## [SOURCE DATA]
------------------------
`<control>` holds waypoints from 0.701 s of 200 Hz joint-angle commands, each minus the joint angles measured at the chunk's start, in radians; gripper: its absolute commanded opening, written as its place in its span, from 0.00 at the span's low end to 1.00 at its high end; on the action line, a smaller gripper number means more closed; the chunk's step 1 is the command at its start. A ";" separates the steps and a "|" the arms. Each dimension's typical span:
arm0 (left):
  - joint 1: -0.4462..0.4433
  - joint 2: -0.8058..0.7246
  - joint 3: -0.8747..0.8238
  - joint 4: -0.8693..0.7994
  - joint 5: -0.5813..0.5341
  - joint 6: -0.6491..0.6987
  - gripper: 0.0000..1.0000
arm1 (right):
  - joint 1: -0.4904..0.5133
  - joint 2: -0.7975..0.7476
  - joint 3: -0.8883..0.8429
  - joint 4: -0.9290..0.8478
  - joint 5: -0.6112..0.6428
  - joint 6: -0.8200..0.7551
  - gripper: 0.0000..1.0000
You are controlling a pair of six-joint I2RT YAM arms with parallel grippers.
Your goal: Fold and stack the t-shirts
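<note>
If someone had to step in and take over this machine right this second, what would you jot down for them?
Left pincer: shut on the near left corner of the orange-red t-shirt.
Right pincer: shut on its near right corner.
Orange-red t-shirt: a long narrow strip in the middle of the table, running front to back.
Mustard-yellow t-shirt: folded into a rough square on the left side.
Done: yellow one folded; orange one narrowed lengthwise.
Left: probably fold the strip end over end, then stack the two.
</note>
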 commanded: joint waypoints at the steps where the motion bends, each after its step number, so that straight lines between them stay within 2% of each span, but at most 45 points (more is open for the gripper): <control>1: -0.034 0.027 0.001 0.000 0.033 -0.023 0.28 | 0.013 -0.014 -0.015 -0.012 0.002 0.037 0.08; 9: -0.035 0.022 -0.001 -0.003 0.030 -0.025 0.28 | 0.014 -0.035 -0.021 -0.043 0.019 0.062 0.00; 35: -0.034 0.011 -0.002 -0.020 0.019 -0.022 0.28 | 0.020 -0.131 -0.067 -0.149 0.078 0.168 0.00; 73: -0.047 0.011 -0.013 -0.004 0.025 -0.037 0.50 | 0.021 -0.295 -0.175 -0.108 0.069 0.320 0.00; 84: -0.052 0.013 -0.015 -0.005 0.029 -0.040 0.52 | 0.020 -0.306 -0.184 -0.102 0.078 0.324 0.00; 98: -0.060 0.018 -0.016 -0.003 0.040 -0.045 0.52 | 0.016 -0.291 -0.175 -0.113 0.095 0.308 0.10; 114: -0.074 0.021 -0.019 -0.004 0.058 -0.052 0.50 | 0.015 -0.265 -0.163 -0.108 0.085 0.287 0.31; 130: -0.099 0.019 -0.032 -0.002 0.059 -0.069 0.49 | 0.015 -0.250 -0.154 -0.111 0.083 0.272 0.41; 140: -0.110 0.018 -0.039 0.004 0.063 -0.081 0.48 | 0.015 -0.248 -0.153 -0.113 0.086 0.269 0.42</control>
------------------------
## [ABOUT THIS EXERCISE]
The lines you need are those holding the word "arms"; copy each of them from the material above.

## [THE ANSWER]
`<control>` holds waypoints from 0.701 s of 200 Hz joint-angle commands, each minus the joint angles measured at the chunk's start, in radians; gripper: its absolute commanded opening, written as its place in its span, from 0.00 at the span's low end to 1.00 at its high end; on the action line, a smaller gripper number means more closed; the chunk's step 1 is the command at its start. A ";" separates the steps and a "|" the arms. Each dimension's typical span:
You are controlling a pair of six-joint I2RT YAM arms with parallel grippers.

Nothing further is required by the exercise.